### Goal of the exercise
Only the lines from the top of the listing below through the line containing "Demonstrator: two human" should be output, exactly and with no pictures.

*** Begin section ***

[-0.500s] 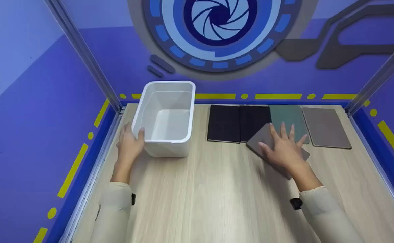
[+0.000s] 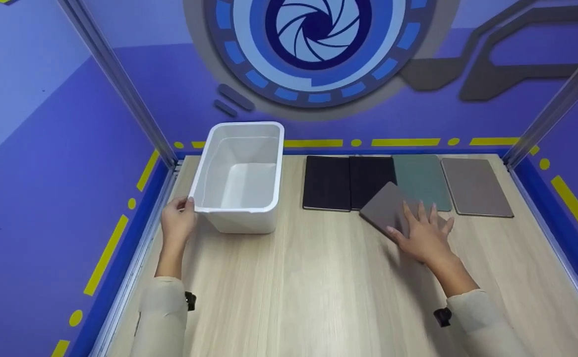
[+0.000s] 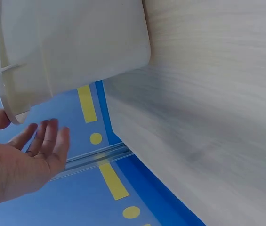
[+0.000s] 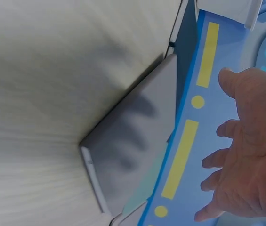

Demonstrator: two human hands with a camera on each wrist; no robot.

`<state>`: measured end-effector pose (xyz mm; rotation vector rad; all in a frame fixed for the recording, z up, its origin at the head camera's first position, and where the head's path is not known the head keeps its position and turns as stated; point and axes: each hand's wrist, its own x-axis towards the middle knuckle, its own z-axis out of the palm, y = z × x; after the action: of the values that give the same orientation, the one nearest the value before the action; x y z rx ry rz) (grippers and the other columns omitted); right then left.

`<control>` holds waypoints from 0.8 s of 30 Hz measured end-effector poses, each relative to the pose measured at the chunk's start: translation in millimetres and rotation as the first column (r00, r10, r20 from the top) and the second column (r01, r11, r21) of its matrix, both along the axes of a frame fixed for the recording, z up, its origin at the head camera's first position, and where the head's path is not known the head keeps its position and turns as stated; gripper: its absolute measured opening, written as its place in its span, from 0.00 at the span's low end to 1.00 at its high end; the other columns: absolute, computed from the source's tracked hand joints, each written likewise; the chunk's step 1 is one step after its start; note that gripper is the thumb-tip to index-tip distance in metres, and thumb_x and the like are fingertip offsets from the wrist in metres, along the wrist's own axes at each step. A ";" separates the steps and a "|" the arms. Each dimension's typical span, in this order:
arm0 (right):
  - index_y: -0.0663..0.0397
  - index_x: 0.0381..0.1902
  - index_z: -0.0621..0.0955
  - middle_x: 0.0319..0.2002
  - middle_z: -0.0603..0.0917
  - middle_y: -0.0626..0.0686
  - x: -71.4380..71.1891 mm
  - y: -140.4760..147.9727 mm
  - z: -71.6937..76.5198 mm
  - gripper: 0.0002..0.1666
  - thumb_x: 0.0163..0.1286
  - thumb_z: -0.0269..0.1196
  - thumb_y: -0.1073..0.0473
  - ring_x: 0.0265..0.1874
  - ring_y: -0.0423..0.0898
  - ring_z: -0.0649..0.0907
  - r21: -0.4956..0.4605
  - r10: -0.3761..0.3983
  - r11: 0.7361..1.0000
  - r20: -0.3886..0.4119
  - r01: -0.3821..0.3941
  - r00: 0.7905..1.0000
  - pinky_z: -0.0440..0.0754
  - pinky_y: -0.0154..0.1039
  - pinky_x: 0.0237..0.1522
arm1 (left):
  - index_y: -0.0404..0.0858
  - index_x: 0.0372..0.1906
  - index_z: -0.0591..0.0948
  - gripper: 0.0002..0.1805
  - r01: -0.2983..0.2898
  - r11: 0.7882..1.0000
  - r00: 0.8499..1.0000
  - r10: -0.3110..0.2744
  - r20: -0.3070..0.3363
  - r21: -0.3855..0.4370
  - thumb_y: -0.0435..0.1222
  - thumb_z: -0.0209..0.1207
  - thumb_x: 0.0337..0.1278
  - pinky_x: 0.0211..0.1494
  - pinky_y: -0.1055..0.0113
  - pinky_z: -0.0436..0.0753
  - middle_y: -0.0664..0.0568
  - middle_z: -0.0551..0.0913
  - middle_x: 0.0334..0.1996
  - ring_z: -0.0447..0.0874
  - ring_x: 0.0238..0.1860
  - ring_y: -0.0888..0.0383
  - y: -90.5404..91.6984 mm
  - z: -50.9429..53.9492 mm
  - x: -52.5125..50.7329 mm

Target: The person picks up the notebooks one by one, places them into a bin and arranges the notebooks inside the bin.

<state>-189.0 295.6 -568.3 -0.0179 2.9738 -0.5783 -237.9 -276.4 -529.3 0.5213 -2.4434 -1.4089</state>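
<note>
A white plastic bin stands at the back left of the table. At its near left corner is my left hand, the thumb at the rim; the left wrist view shows the fingers loosely bent and apart from the bin wall. A grey-brown notebook lies askew, overlapping a green notebook and the corner of a black one. Over it hovers my right hand with fingers spread, holding nothing. The right wrist view shows a gap and finger shadows on the notebook's cover.
Two black notebooks lie side by side along the back edge, between the bin and the green notebook. Another grey-brown notebook lies at the far right. Blue walls with metal corner posts enclose the wooden table.
My left hand has drawn back from the bin's left side to its near corner. The right hand has moved slightly nearer me over the notebook, which stays in place.
</note>
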 end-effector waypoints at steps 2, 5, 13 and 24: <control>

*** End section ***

### Solution to the problem
[-0.500s] 
[+0.000s] 
[+0.000s] 
[+0.000s] 

Demonstrator: two human hands with a camera on each wrist; no robot.

There is no more to this exercise.